• **TASK GOAL**
Only one stretch of the listing below is wanted. Give it again exactly, from the line with "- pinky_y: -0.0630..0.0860" through the line with "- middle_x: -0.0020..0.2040".

• **SOURCE MATERIAL**
- - - - - - -

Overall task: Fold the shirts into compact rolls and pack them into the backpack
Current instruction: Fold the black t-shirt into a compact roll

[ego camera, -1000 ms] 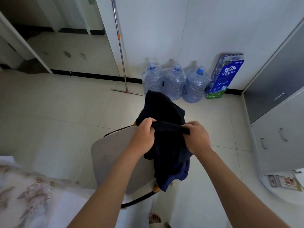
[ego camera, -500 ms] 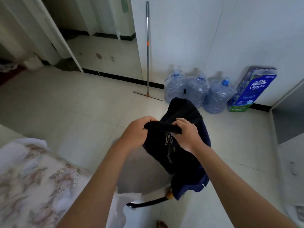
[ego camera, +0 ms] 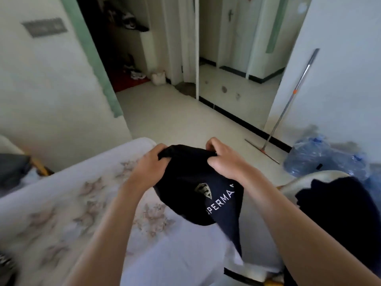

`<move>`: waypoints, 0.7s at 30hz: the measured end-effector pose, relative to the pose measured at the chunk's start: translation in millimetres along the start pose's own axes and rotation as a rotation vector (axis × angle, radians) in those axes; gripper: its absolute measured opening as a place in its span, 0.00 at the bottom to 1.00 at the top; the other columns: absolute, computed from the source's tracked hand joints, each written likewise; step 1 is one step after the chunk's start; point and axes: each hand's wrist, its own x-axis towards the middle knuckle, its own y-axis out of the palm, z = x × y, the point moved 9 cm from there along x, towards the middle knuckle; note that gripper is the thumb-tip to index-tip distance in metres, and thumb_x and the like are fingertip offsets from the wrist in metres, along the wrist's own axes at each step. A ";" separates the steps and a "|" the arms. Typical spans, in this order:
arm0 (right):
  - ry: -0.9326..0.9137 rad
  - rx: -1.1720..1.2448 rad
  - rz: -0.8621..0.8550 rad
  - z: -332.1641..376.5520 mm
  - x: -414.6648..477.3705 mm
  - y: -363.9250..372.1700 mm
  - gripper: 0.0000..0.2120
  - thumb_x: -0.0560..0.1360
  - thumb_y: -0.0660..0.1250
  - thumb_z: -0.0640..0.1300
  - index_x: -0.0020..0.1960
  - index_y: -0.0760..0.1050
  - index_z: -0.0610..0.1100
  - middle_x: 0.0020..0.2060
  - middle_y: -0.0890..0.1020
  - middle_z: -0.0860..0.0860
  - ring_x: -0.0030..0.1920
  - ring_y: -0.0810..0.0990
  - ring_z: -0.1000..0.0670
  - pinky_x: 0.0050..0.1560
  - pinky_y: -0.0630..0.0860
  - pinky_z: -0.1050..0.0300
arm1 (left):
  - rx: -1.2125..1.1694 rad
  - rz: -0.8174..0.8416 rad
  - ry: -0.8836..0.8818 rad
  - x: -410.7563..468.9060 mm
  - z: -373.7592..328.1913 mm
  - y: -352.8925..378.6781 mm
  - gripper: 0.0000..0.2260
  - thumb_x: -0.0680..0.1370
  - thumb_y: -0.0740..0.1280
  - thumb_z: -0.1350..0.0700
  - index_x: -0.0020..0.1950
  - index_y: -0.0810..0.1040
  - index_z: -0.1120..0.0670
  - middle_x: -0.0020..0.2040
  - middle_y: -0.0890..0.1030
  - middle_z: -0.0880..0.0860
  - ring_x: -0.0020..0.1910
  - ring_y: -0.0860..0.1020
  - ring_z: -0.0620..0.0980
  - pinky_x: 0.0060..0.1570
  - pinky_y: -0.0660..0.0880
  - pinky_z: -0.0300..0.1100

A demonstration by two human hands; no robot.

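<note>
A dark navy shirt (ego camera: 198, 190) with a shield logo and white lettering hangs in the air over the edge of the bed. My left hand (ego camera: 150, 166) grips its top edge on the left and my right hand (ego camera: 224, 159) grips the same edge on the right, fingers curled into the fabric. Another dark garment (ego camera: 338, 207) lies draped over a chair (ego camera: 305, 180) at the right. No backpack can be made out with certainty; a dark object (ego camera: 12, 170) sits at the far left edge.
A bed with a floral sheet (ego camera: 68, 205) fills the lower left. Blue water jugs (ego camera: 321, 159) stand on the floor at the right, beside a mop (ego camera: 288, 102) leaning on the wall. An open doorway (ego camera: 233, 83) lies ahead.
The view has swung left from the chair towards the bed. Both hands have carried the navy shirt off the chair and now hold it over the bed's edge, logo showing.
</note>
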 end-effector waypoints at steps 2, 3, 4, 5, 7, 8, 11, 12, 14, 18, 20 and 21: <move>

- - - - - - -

• **RESPONSE TO THIS TASK**
  - pinky_y: -0.0630..0.0860
  - pinky_z: -0.1050..0.0300
arm1 (left):
  - rx: -1.2125..1.1694 rad
  - rz: -0.8174..0.8416 rad
  - ry: -0.8836..0.8818 rad
  - x: -410.7563..468.9060 mm
  - z: -373.7592..328.1913 mm
  - y: -352.8925..378.6781 mm
  - gripper: 0.0000..0.2260
  - thumb_x: -0.0680..0.1370
  - thumb_y: -0.0740..0.1280
  - thumb_z: -0.1350..0.0700
  - index_x: -0.0020..0.1950
  - index_y: -0.0810..0.1040
  - index_z: -0.1120..0.0670
  - middle_x: -0.0020..0.2040

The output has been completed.